Photo Courtesy of Rich Evans

 

Fishing in the Delaware Water Gap National Recreation Area and Middle Delaware National Scenic and Recreational River

Delaware Water Gap National Recreation Area and the Middle Delaware National Scenic River allow fishing as a means of providing for public enjoyment, and customary and traditional use, and regulate fishing to ensure that it is managed in a manner that avoids unacceptable impacts to park resources. For more information on how fishing regulations work in national parks, go to the NPS Fish and Fishing website.

 
Logo depicting life jacket and the words 'Wear It'

Fishing Safety and You

Your safety is a big deal for us. We want you to go home with memories of a great day on the river. The Delaware River might appear calm, but even here, we must be safe and treat the river with a healthy dose of respect. Underwater obstacles can be a danger no one sees until it is too late. Having your life jacket on can save your life, or the live of someone you care about. Be smart and Wear It.

We Recommend:

  • Life jackets be worn by all watercraft occupants when on the river. Your safety is priceless.

Mandatory Safety Policy:

  • Children age 12 and younger MUST WEAR a life jacket when on board any vessel.
  • Life jackets must be worn in vessels less than 16 feet in length between November 1, and April 30.
 

Licenses

A valid fishing license is required to fish in the park. Visitors fishing within Delaware Water Gap National Recreation Area and Middle Delaware National Scenic River must follow the fishing license requirements in accordance with the laws and regulations of the State within whose boundaries the park or portion thereof is located. Anglers can fish from shoreline to shoreline in the Delaware River between Pennsylvania and New Jersey with a license from either state. Otherwise, the following applies:

  • If you are fishing on the New Jersey side of the Delaware River in a stream, pond, or lake in the park, then you will require a New Jersey fishing license.
  • If fishing in Pennsylvania streams, ponds, or lakes in the park, then you need a Pennsylvania fishing license.
  • Children under 16 years of age do not require a license.
  • New Jersey offers two free fishing days per year.
  • Pennsylvania offers two free days, also. Check the different dates to take full advantage of the fun.
  • Licenses are valid January 1 through December 31 in New Jersey and December 1 through December 31 in Pennsylvania; fees vary depending on fish stamps. Check state websites for details.
  • Licenses cannot be purchased in the park, but you can find information on where to pick up a license, or purchase a New Jersey license online at New Jersey Division of Fish and Widlife website. Pennsylvania license information or online license purchases can be found at huntfishpa.gov.
 
Image of a fisherman in a baseball hat standing in a bass boat and holding a large mouth bass
Image of a man wearing a baseball hat and sun glasses smiles while standing in a flat bottom boat holding a large mouth bass (Micropterus salmoides). Fishing is a rewarding break from the every day when safety is part of the fun. Anglers have an important role to play in fish conservation efforts.

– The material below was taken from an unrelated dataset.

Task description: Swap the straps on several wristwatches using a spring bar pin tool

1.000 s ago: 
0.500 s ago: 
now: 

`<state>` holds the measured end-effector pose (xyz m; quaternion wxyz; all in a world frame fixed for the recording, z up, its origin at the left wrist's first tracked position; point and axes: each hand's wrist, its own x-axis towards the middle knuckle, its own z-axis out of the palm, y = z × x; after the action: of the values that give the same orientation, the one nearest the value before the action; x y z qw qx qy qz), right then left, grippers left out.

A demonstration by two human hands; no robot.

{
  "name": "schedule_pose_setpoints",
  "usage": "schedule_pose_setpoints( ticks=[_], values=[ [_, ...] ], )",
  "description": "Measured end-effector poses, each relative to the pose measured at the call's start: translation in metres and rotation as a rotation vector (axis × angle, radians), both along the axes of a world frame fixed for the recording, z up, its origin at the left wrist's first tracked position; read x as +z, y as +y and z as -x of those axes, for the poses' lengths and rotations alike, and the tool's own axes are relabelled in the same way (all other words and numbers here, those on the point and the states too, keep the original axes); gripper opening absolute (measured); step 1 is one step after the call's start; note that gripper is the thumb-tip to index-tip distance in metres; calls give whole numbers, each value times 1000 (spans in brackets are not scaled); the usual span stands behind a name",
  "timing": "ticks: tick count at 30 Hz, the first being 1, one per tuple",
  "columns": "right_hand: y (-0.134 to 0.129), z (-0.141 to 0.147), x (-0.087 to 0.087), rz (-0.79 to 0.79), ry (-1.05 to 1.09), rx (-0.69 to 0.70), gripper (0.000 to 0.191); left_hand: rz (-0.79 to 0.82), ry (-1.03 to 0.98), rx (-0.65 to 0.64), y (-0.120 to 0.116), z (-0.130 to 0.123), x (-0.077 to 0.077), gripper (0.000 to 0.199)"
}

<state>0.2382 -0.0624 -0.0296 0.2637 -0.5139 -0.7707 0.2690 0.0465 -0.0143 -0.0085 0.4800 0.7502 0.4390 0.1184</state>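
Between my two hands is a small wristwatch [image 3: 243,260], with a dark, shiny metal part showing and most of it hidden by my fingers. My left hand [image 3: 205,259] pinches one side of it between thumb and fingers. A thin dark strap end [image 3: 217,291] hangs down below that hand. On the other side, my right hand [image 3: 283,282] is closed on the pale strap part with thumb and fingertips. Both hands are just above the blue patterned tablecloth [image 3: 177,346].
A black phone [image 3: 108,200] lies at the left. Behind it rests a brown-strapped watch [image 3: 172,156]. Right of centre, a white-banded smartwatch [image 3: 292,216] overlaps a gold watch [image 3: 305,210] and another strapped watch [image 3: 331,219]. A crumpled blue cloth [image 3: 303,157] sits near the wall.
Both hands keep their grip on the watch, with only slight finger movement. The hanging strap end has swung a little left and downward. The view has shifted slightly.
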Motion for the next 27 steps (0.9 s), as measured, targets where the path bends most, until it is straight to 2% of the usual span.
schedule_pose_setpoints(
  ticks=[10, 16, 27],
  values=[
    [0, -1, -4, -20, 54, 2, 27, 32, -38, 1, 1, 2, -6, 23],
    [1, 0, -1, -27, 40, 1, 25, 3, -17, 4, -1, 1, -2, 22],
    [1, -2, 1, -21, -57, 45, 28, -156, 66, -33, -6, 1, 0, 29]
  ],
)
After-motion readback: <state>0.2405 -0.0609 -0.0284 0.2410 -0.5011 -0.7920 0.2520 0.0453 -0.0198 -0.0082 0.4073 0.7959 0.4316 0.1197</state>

Photo Courtesy of Rich Evans

Fishing Regulations

State fishing regulations guide fishing within the Delaware Water Gap National Recreation Area and Middle Delaware National Scenic and Recreational River unless otherwise superceded by 36 CFR §2.3 – FISHING of the Superintendent's Compendium. Please familiarize yourself with it to avoid any confusion about fishing within the park.

The fishing regulations apply to all “finfish” found in the park. Other taxa, including amphibians, mollusks and crustaceans (e.g. waterdogs, crayfish) are not considered “fish” for the purpose of NPS fishing regulations and addressed by NPS regulations governing “wild life” (36CFR2.2).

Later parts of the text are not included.